Defense Export End-Use Checks Continue to Find Problems
More than 40 percent of the defense export end-use cases closed in fiscal year 2019 found inconsistencies with or could not verify the information on license applications, according to a report from State Department’s Directorate of Defense Trade Controls. This report on the annual performance of DDTC’s “Blue Lantern” end-use monitoring program highlights the importance for defense exporters to maintain effective compliance procedures.
The Blue Lantern program monitors the end-use of defense articles, technical data, services, and brokering activities exported through commercial channels and subject to licensing or other approvals under section 38 of the Arms Export Control Act and the International Traffic in Arms Regulations. Blue Lantern end-use monitoring includes pre-license, post-license, and post-shipment checks to verify the bona fides of foreign consignees and end-users, confirm the legitimacy of proposed transactions, and provide reasonable assurance that (1) the recipient is complying with U.S. government requirements with respect to use, transfers, and security of defense articles and defense services and (2) such articles and services are being used for the purposes for which they are provided.
DDTC notes that in FY 2019 it initiated the first-ever series of joint end-use monitoring checks with the Department of Defense and completed the first tranche of Blue Lantern visits tailored to assess the risk of diversion of U.S. defense articles due to the acquisition of foreign companies by entities that pose a potential enhanced risk of diversion.

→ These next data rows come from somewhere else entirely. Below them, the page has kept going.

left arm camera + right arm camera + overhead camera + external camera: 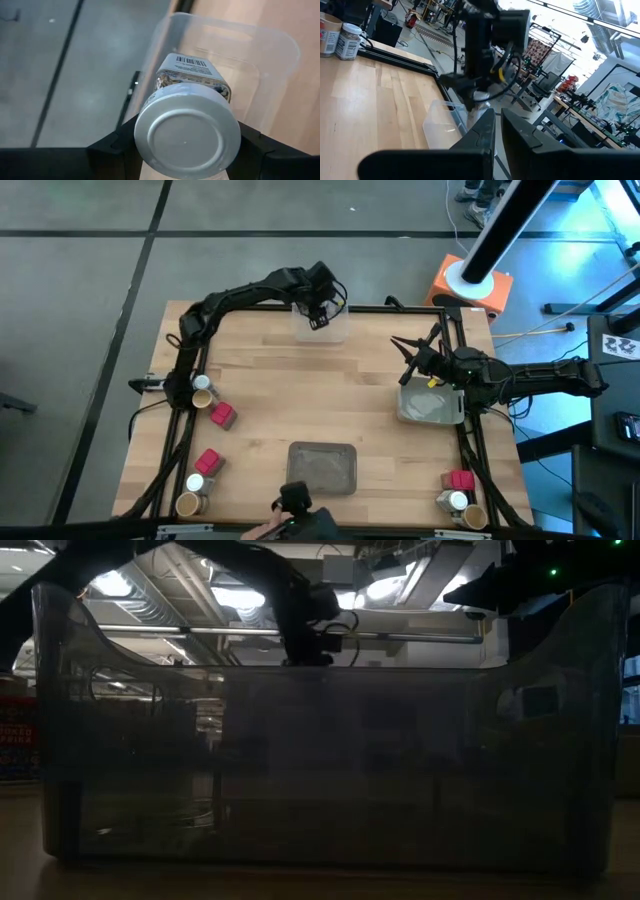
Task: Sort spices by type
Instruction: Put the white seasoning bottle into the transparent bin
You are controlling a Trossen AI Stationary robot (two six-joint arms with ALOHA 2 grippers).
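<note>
A white-capped greyish spice jar [186, 125] is in my left gripper [320, 318], which hangs shut on it over the clear plastic tray [322, 332] at the table's far edge. My right gripper [408, 358] is shut and level at the right, beside a grey tray [432, 406], with nothing in it. Other spices stand on their bases on the wood. Two groups are at the left: a white-capped jar [203, 383], a red pack [222, 415] and a tan-topped jar [190, 503] among them. A third group [460, 498] is at the near right corner. My left gripper pinches the jar between its two fingers [114, 146], one on each side, at the white cap end [150, 150]. The fingers slant down from above. The jar points along them with its cap toward the wrist and its labelled body [192, 70] toward the tray, lifted clear.
A second grey tray [322, 468] lies near the table's front edge. Behind it, a dark object [294, 500] and a person's hand [268, 530] show at the near edge. The clear tray's wall [320, 770] fills the low view. Black frame rails [180, 410] run along the table's sides.
</note>
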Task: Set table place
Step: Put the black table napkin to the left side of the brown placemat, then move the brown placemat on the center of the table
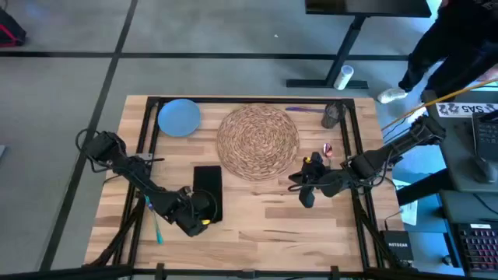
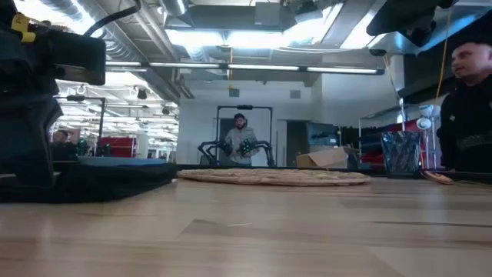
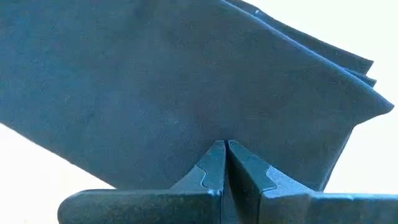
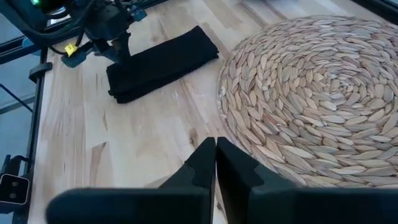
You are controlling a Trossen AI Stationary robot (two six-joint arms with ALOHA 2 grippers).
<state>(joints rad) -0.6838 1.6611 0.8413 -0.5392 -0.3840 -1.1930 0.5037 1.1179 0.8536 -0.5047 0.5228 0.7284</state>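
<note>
The left arm is stretched from the left edge of the table toward its near middle, and the left gripper is brought down low at the near end of the black napkin; in the left wrist view its fingers are seen pressed together over the cloth, and whether any fabric is pinched between them cannot be told. The napkin is a folded, matte, rectangular piece of soft cloth with layered edges, laid flat just beside the near-left rim of the placemat. The right arm is bent inward from the right edge, and the right gripper is held near the placemat's near-right rim with its fingers closed against each other on nothing. The placemat, a big round disc of pale straw woven in leaf-like spirals, is set at the middle of the far half of the light butcher-block table. A smooth pale blue round plate is placed at the far-left corner, a small grey cup near the far-right corner, a teal fork along the left edge, and colourful-handled cutlery by the right edge. A person is seen in the room behind the table.
</note>
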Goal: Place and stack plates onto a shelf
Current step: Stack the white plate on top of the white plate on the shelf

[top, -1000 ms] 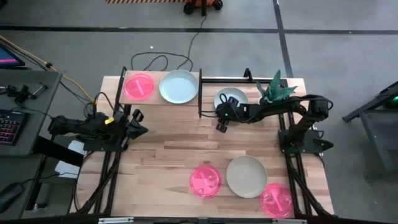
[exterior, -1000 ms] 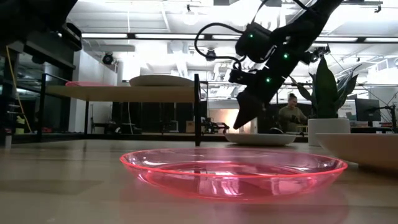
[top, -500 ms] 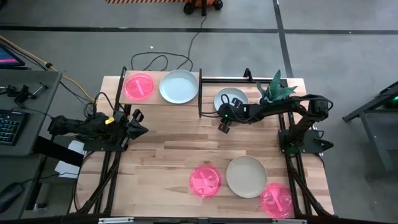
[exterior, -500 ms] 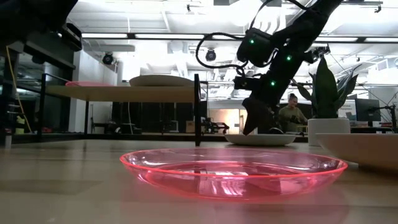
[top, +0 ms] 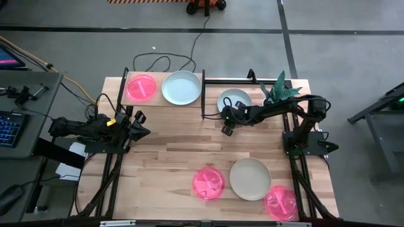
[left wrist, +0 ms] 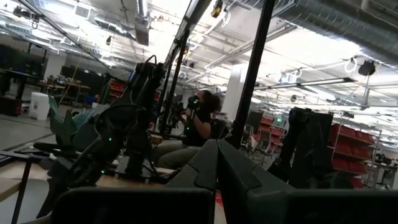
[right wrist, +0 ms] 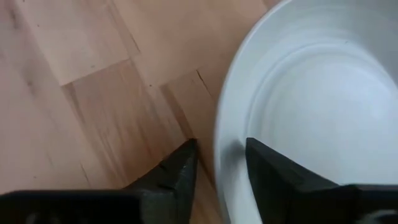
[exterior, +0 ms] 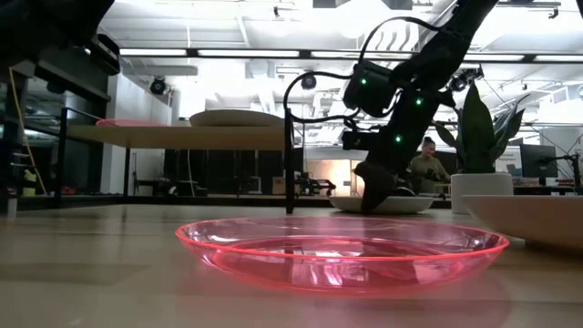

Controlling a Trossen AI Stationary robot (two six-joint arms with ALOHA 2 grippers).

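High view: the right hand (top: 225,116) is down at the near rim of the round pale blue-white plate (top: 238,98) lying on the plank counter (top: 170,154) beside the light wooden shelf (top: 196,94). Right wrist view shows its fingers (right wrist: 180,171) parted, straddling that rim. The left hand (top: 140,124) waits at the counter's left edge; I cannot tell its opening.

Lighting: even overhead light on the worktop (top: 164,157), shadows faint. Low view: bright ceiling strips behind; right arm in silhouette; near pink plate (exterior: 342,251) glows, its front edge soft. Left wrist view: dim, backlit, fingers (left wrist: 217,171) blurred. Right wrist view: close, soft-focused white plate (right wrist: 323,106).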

According to the report, in FY 2019 the Blue Lantern program initiated 187 checks in more than 40 countries, down from 466 in more than 70 countries the year before. Europe accounted for the largest share of these initiations at 32 percent (up from 14 percent), followed by East Asia and the Pacific at 20.2 percent (down from 43 percent), the Western Hemisphere at 16.2 percent (up from 7 percent), the Near East at 9.2 percent (up from 2 percent), South/Central Asia at 3 percent (unchanged), and Africa at 1.8 percent (down from 20 percent).
Of the 181 Blue Lantern cases closed in FY 2019 (down from 585), 101 (55.8 percent, up from 29 percent) were determined to be unfavorable. Africa had the highest rate of unfavorable checks at 93.3 percent (up from 41 percent), followed by East Asia and the Pacific at 58.8 percent (up from 5 percent), the Near East at 47.1 percent (up from 46 percent), South/Central Asia at 25 percent (down from 81 percent), Europe at 16.7 percent (down from 32 percent), and the Western Hemisphere at 8.3 percent (down from 32 percent).
The report states that the leading cause of an unfavorable finding in FY 2019 (40 cases, down from 52) was derogatory information/foreign party deemed unreliable recipient. Other reasons include unlicensed party (22, up from 12), inability to confirm an order or receipt of goods (13, down from 54), unauthorized reexports/retransfers (5, up from 3), foreign party uncooperative or failing to respond to an end-use check (4, down from 68), inability to confirm existence of foreign party (1, down from 3), and lack of secure storage facilities (1, down from 7). No instances of indications of potential or actual diversion were documented.
Finally, the report notes that unfavorable cases resulted in DDTC recommending denial, removal of an entity, or return without action on more than 130 license applications, up from 57. Eight were referred to Defense Trade Controls Compliance (down from nine).